PREGON - HOLY WEEK -VILLAFÁFILA 2018

Mr. JESUS ​​JUSTO FIGUERA

 

 

Thank you Elijah for this presentation.

First of all, I would like to greet those present here: the Mayor and the Corporation, Don Agapito, the Holy Week Board, the different Brotherhoods and all the residents of Villafáfila, both those born here and those who have adopted to Villafáfila as his second home.

I want to start by remembering my parents (RIP) José and Natalia, and my brother Pepe. None of them are with us anymore, but I know they would be very proud and excited to see me in this church giving the proclamation.

Whenever I have been able and circumstances have allowed me, I have tried to be among you participating in festivals and traditions at different times of the year.

A few days ago I was invited to be the town crier for Holy Week in 2018, I have to admit that it took me by surprise, but I consider it an honor to be able to do so and I thank the Holy Week Board for remembering me.

Mr. Jesus Justo Figuera

 

I am very pleased to be before you and to be able to remember past times in this town of mine, which although I have lived abroad for a long time, I have never forgotten and I have always wanted to return to it to be with my family, friends and with all of you.

I remember Holy Week as days of devotion, mystery, reflection and long days of fasting, and that stew of chickpeas with rice, cod with potatoes, fried mackerel and marinade with olives, onion and paprika, were dishes that were never lacking.

 Also, the long processions with that silence that was only broken by the different religious songs (He forgives your people, Lord, and He doesn't be eternally angry) or the sound of the trumpet. 

At that time when we boys and girls, placed behind the cross and the candles, went at the head of the procession perfectly differentiated in two rows, our teachers controlled that none of us deviated, followed by the women surrounding the images and finally, the men.

       At that time, Villafáfila had more than fifteen hundred residents and therefore the processions were much more numerous and they were lived in a different way than today.

Each procession expressed something particular that differentiated it from the rest, sometimes the steps and their solemnity and others, simply the feeling of each one, since there were people who went barefoot for some offering.

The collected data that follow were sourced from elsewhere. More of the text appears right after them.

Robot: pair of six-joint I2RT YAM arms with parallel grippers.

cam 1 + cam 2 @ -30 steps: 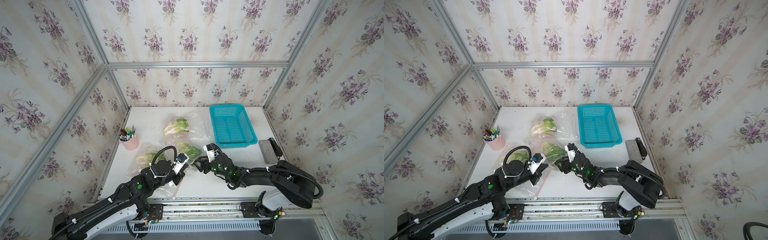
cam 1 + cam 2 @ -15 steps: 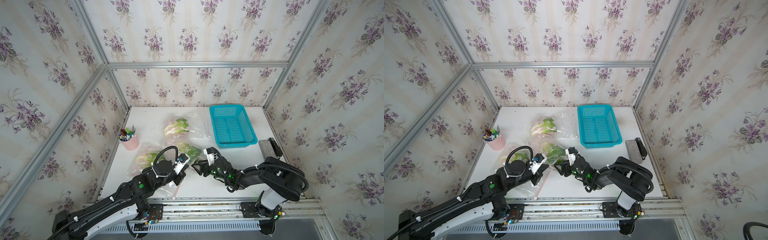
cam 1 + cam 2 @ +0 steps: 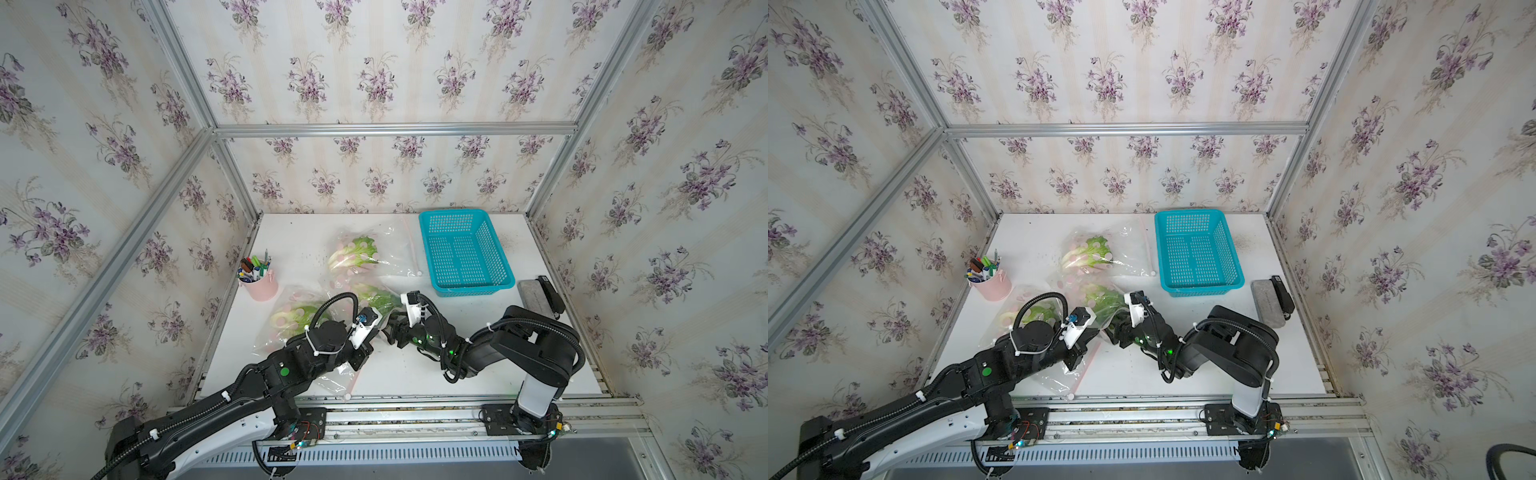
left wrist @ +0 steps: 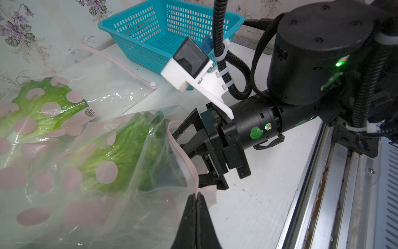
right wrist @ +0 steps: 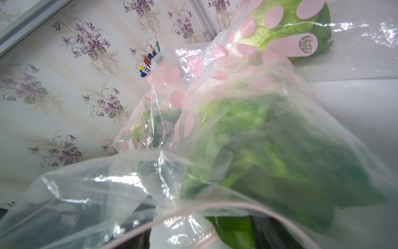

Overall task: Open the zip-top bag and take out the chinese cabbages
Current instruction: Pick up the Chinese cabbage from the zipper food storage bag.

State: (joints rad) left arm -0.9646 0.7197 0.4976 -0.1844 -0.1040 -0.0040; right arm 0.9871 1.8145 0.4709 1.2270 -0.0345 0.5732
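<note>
**Both top views.** Count on the white counter (image 3: 409,376):
- Three clear zip-top plastic bags printed with pink dots: the far bag (image 3: 390,249), the middle bag (image 3: 340,286) and the near-left bag (image 3: 274,336).
- Three chinese cabbages, pale at the base and green in the leaf, one inside each bag: the far head (image 3: 353,255), the middle head (image 3: 376,298) and the near-left head (image 3: 297,318).
- One turquoise perforated plastic basket (image 3: 471,289), far right, just beside the far bag.
- One pink cup of pens (image 3: 264,286) at the left edge.
- One grey oblong block (image 3: 534,296) at the right edge, with one black oblong item (image 3: 549,291) against it.

The room has walls in purple-flower wallpaper (image 3: 374,83), framed by aluminium rails (image 3: 395,129).

**Left wrist view.** The left jaws are closed, pinching the middle bag's pink zip strip (image 4: 182,153). The bag's mouth gapes. The right jaws stand apart at that mouth, with their tips hidden behind the strip. Contact with the head cannot be told.

**Right wrist view.** The bag's rim crosses the foreground and the middle head (image 5: 269,151) lies inside beyond it. The jaws' stance cannot be told here.
</note>
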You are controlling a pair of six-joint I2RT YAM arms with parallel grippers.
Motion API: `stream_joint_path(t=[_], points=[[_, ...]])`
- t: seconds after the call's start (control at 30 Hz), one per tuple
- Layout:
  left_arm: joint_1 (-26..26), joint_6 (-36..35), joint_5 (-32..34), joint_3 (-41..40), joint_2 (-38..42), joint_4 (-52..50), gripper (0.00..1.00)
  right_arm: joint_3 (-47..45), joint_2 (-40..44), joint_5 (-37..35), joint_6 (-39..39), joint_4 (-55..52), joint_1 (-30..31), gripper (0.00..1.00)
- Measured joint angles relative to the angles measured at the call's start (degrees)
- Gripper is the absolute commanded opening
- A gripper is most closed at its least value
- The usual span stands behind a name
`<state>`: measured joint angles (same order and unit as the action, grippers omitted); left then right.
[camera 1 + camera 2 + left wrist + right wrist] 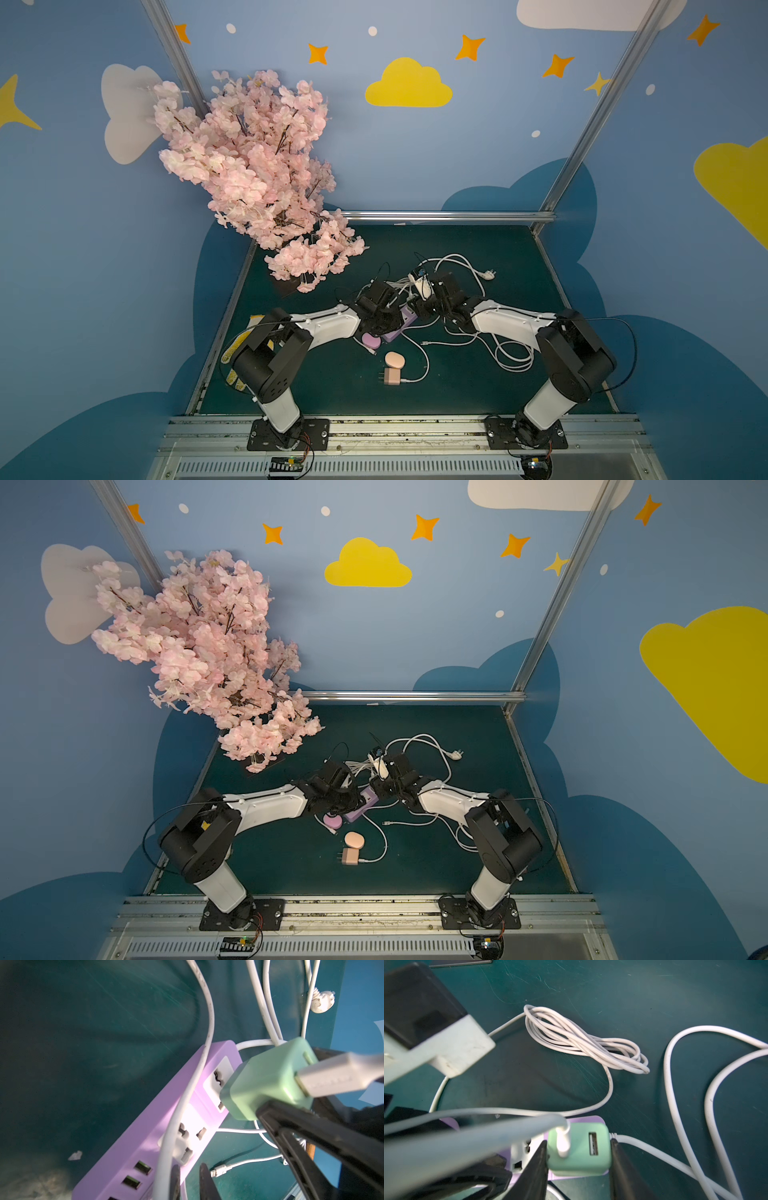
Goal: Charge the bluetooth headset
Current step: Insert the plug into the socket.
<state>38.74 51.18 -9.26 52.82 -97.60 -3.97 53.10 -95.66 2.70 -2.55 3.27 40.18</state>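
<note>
Green and clamped in the right hand [578,1142], the charger [581,1157] tilts against the power strip [128,1147]'s end socket. The left hand [189,1167] is narrowed, its grip unclear.

Charger [264,1084] on power strip [135,1136].

power strip [406,322]: was mostly hidden under left arm [328,322] in both top views
green charger [579,1149]: prongs were hidden, socket seating unclear
round lilac item [371,340]: was half covered, too small to identify
</note>
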Motion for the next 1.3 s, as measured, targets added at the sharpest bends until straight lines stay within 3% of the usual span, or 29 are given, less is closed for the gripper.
stream_joint_path(t=[0.3,0.67,0.93,1.3], points=[[-0.02,-1.05,-0.09,0.35,-0.04,-0.70,0.20,-6.47,2.93,-0.46,0.85,5.35,0.28,0.00],[-0.20,-1.46,-0.20,0.35,-0.02,-0.74,0.19,-1.79,-1.42,-2.86,0.83,2.80,1.55,0.00],[-0.39,-1.90,-0.90,1.18,-0.59,-1.62,0.19,-5.90,-0.61,-3.61,-0.46,8.02,1.84,0.00],[-1.05,-2.36,-2.25,1.64,-1.01,-2.21,0.16,-10.47,0.55,-11.13,-4.13,14.71,5.09,0.00]])
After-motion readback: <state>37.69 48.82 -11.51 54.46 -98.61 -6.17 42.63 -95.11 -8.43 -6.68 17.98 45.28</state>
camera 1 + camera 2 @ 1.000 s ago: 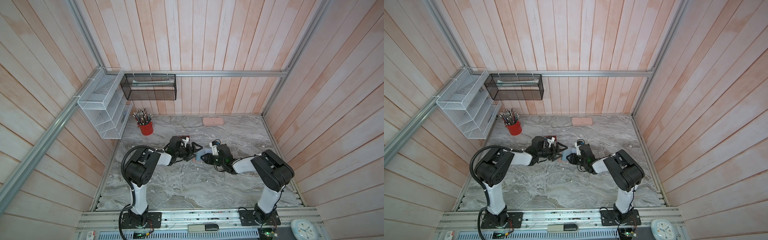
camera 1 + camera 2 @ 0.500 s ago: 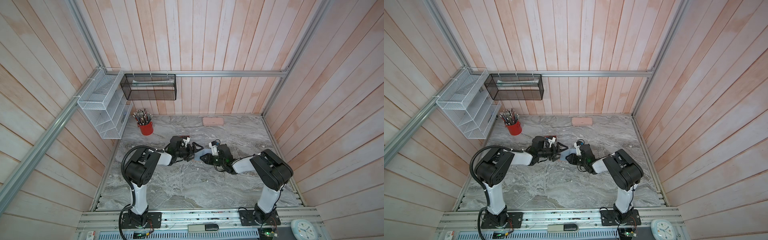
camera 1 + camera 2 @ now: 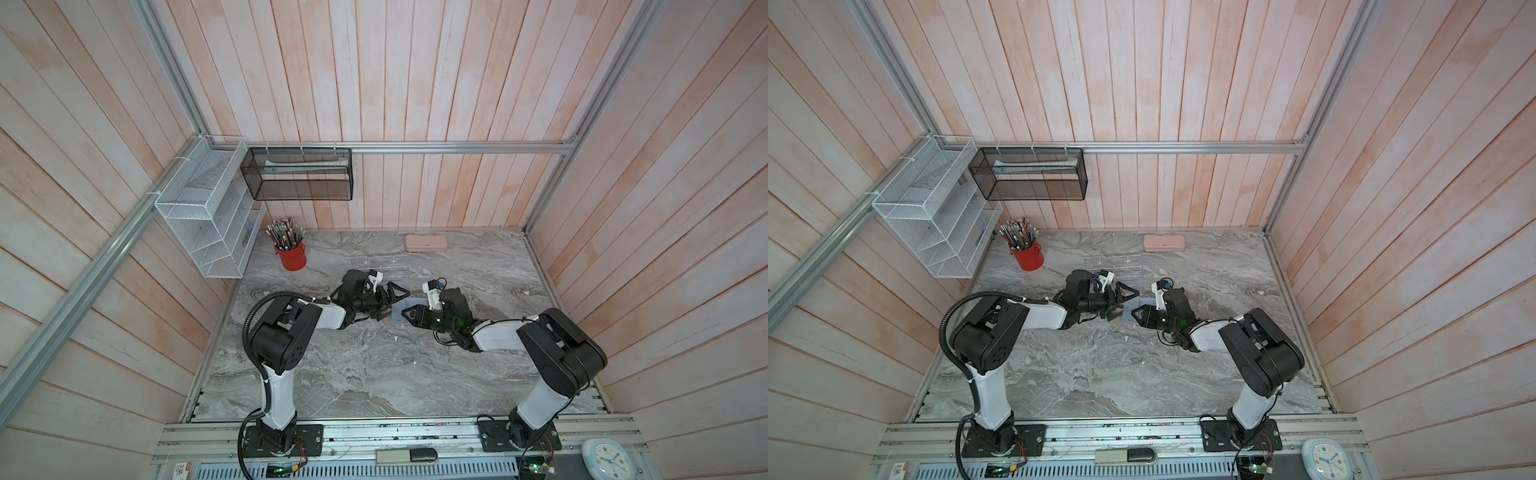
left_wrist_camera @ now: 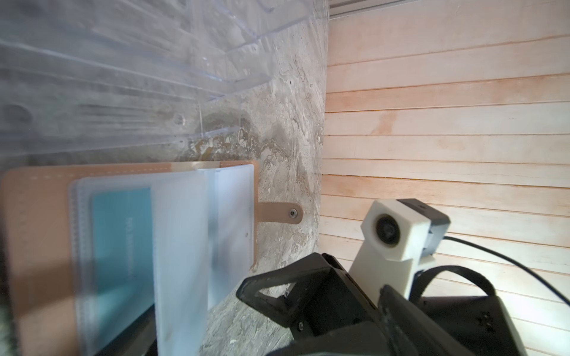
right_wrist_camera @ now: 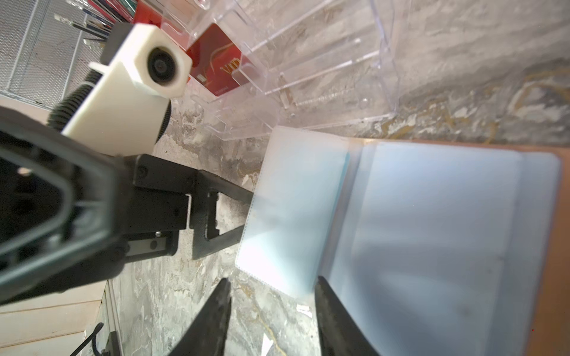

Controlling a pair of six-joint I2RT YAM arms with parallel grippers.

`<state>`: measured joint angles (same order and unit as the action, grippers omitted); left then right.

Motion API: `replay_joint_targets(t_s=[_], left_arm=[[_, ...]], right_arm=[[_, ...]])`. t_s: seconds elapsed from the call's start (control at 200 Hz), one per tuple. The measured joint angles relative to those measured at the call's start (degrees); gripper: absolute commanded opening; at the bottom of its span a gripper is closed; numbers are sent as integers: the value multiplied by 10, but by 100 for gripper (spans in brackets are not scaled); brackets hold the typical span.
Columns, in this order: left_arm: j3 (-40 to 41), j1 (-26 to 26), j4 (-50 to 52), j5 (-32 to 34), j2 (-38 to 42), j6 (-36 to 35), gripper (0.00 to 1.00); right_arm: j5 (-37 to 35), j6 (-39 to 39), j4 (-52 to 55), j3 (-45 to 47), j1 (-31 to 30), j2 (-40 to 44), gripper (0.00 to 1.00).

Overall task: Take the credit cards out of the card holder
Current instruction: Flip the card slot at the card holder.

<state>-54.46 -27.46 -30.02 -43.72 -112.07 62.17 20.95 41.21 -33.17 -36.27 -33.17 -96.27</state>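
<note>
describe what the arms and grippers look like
The left arm and right arm have white links and bulky black joints. A black ribbed hose loops beside the left one. The left gripper and right gripper carry black, open triangular fingers and white camera blocks.

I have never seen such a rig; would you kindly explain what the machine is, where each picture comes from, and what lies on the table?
These are two robot arms bolted at the front of a marble table, each ending in a two-fingered gripper. Both top views look down from overhead; the wrist views are taken from the arms themselves. Between the arms lies the card holder, open, with a teal card tucked inside. The left gripper is wide open at its sleeves. The right gripper is open too, a sleeve corner between its fingers. Neither holds anything. Farther back stand a clear rack with a red card in it, a red pencil cup and a pink case.
</note>
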Motion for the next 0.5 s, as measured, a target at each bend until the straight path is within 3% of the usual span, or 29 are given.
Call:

In these days we commemorate the passion, death and resurrection of the Lord

Holy Week begins with Palm Sunday, the triumphal entry of the Lord into Jerusalem and the traditional collection of laurel branches. A Sunday designated to release some garment.

Starting on Tuesday, I remember the preachers who, up in the pulpit, gave those sermons with such eloquence about the Lord's passion and death, that they made us feel as if we were living it in our own flesh.

I remember the authorities sitting on one side, in the front pews, the boys on one side and the girls on the other, the women in the center sitting or kneeling on their pews and the men in the back of the church, no one missed a word of these sermons.

Today there are processions that did not go out before.

One of them is the procession of silence that goes out on Wednesday night, recovered by a group of men.

On Thursday afternoon, the Ecce Homo procession takes place, which is the longest in which we sang asking the Lord for forgiveness for what he was made to suffer. With the song of forgive your people sir.

Another recovered is the one that leaves this same day at 11 at night, that of Veracruz carried by men and women dressed in traditional Castilian capes, a procession that I have attended and I liked it because of how different it is, both for the time as by its layers and its route to the old cemetery, where La Ermita de la Veracruz was in the past.

The procession that brings back the greatest memories for me is that of the Meeting on Friday morning, with that preacher on the balcony of Mr. Gabriel Ruiz (Pajarote rip) today self-service Isabel , who with his powerful voice could be heard throughout the square, from the one from the clock to the corner of Lavapiés street, where San Juan was waiting for the preacher to cry out “Run Juan, run to see Maria”. This race attracted all the eyes of the public, pending a few missteps, by the young people who carried the saint. Well, not infrequently there was an accident in which the saint and the porters ended up rolling on the ground.   

We always attended this procession with a bad face and worse body, because we had spent the night without sleeping.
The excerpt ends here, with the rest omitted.